May 22nd is the International Day for Biological Diversity that commemorates the 1992 UN Earth Summit which sought to launch international cooperation to address global sustainability issues – outcomes of this summit were the Convention on Biological Diversity, the Climate Change Convention, the Convention to Combat Desertification, the Rio Declaration on Environment and Development, Agenda 21 (an action plan for sustainable development) and the Forest Principles (for sustainable forestry).

Each year there is a different theme for the day that helps to raise awareness and coordinate activities and policy focus. The theme for 2019 is: ‘Our Biodiversity, Our Food, Our Health’.

What’s biodiversity got to do with food and health?

Biodiversity is crucial for our food security and overall health. Our agriculture is dependent on a diversity of plants, insects, habitats such as seagrasses, mangroves and coral reefs as well as the soil microorganisms and the genetic diversity of crop and livestock species.

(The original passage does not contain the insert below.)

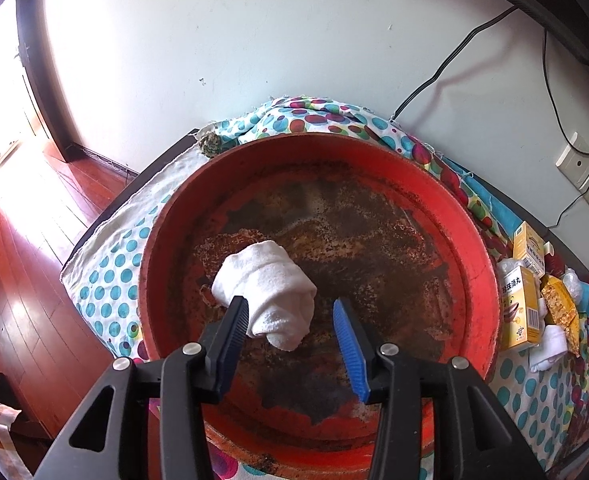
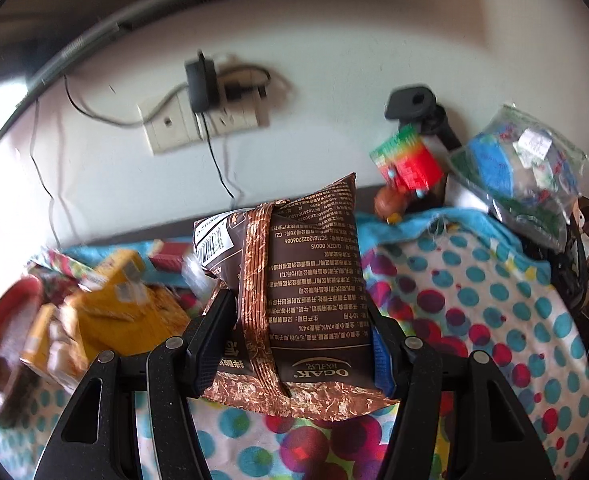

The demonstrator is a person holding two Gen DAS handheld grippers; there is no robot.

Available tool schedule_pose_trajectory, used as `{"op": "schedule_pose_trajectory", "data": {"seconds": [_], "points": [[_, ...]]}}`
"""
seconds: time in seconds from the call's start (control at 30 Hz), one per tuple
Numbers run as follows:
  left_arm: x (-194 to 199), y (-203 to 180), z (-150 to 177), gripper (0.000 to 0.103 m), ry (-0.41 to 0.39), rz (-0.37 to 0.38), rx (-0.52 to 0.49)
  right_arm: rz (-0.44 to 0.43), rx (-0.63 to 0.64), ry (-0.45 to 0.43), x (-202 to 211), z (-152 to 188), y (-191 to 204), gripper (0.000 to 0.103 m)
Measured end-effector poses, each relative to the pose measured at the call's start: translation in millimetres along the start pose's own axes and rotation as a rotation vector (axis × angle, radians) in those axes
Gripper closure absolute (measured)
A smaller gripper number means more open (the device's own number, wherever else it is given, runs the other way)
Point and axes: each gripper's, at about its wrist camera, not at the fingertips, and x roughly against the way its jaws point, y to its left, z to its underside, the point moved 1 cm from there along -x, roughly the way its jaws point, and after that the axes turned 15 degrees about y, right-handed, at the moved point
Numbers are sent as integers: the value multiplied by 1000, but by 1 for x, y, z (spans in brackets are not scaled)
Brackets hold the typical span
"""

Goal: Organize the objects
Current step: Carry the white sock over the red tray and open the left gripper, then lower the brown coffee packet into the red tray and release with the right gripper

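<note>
Towel [image 1: 265, 294], white & rolled, lies on the stained floor of the red basin [image 1: 470, 240], at about 8 o'clock from the basin's centre. L gripper [image 1: 292, 326] hangs over it, pitched steeply down into the basin, jaws spread and not pinching anything. Its black finger [image 1: 230, 332] covers the towel's 8 o'clock edge in the view; can't tell if it touches. Blue finger [image 1: 348, 340] stands apart at the towel's 3 o'clock, bare basin floor between them.

Basin sits on a dotted cloth [image 1: 110, 280]. At its 3 o'clock, just beside the rim, yellow boxes [image 1: 522, 304] stand with other packets, blurry and too small to read well.

R gripper [image 2: 294, 328] is tilted moderately down, rolled a bit, and clamps a brown snack bag [image 2: 302, 280] from both sides near the bag's lower end, printed side toward the camera, text upside down. Bag stands upright btwn the fingers, its top reaching to 12 o'clock in front of the wall. Blue pad is mostly hidden behind the bag's 3 o'clock edge.

R view is smeared at 9 o'clock: yellow boxes [image 2: 110, 292] and the basin rim [image 2: 2, 304] show there. At 2 o'clock, a red-green box [image 2: 408, 156] and a clear bag [image 2: 522, 168] w/ blue contents rest at the cloth's far edge. Wall socket [image 2: 198, 120] w/ a black plug at 11 o'clock.
</note>
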Motion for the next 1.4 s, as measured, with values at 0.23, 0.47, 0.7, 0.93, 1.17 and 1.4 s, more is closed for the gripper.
{"op": "schedule_pose_trajectory", "data": {"seconds": [0.23, 0.47, 0.7, 0.93, 1.17, 1.4], "points": [[-5, -3, 1, 58, 2, 0, -12, -141, 119, -1, 32, -13, 66, 45], [-10, -3, 2, 58, 6, 2, -33, -311, 335, 112, 22, -7, 193, 45], [-15, 9, 1, 58, 11, 10, -16, -378, 517, 211, -5, 10, 316, 45], [-22, 22, -2, 58, -7, -10, -7, -408, 586, 294, -32, 22, 392, 45], [-19, 40, -3, 58, -25, 16, 26, -394, 620, 369, -60, 26, 441, 45], [-16, 49, -4, 58, -36, 40, 50, -385, 669, 425, -72, 49, 464, 45]]}}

Healthy seagrass meadows, mangroves and coral reefs are key for our local fisheries, providing not just habitats for shellfish and fish, but also key breeding grounds and nurseries for important seafood species. And just as importantly is the need for ensuring a healthy and diverse population of other animals that play key supporting roles in maintaining healthy marine ecosystems – the parrotfish for example help graze the reef to ensure healthy coral populations, healthy stocks of groupers (rockfish) and other predatory fish keep prey populations in balance, and their loss cause trophic (nutritional) cascades through the food web with unexpected consequences, often leading to a collapse of fisheries in the long-term. Which means a loss of local food security (local seafood) and jobs. Not to mention other problems such as erosion and storm damage increasing from the loss of healthy reefs, seagrasses and mangroves.

While our grocery stores may have more food options than even a few decades ago, over the last 100 years more than 90 percent of crop varieties have disappeared from global agriculture. Half of all breeds of many domestic animals have been lost, and all of Earth’s seventeen main fishing grounds are assessed as being overfished, beyond their sustainable limits. At the same time, the loss of local food production in Bermuda – in 1921 3,000 acres of farmland; in 1977 the number was just 600 acres; in 2010 only 360 acres of land was being actively used – has meant a loss of traditional and local knowledge of medicine, foods and skills, as well as radically changing the landscape of our island and increasing our dependence on food imports – undermining our national food security.

From an economic perspective, dependence on food imports translates into a loss of hard currency (economic leakages) from Bermuda and increasing our vulnerability to threats to our supply lines. A natural disaster affecting the USA’s eastern seaboard, or a shipping accident to our main cargo ship, or even international tensions could quickly lead to extreme food shortages for Bermudians. Our current agriculture cannot provide for all our needs. This is not new. In the 1981 book Bermuda’s Delicate Balance it was calculated we could at best produce enough food for a quarter of our needs – and that was with twice the amount of farmland than we have today, as well as healthier fish-stocks.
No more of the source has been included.